Assignment:
Only the lines from the top of the data through the line containing "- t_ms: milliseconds" should be duplicated, exactly as they appear.

=== Section Start ===

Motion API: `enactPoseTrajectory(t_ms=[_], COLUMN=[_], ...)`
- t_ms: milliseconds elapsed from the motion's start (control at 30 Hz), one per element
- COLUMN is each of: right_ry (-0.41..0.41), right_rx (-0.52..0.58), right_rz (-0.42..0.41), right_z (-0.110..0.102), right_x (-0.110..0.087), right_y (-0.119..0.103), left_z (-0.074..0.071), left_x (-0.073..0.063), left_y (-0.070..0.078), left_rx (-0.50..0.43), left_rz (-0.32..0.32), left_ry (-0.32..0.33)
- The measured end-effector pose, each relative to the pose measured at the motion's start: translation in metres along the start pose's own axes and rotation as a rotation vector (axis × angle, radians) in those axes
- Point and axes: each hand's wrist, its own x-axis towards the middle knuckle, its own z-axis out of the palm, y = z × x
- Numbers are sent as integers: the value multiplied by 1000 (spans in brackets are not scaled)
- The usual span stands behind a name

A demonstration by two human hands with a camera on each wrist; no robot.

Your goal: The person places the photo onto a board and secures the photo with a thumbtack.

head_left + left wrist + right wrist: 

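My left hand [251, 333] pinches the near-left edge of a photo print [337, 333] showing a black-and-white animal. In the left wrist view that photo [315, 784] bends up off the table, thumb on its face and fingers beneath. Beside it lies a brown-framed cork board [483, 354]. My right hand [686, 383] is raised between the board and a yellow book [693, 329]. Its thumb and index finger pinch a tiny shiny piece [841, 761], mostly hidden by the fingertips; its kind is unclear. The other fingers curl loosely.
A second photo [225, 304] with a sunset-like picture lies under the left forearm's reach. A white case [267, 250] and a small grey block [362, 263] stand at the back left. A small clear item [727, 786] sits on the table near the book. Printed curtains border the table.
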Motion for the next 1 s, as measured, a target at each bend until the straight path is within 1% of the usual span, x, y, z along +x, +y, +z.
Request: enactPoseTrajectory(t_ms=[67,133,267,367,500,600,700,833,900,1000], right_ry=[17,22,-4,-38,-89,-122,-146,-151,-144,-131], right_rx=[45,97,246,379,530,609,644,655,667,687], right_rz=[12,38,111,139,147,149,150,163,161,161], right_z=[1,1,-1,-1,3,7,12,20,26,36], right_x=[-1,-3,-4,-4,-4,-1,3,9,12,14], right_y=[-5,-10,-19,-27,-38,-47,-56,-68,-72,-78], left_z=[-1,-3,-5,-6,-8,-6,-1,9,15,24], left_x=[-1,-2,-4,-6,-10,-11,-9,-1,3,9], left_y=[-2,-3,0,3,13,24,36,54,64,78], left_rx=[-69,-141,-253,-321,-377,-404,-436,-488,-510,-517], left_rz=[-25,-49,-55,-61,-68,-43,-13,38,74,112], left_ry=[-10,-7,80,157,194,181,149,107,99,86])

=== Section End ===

Response:
Motion API: `enactPoseTrajectory(t_ms=[_], COLUMN=[_], ...)`
- t_ms: milliseconds elapsed from the motion's start (control at 30 Hz), one per element

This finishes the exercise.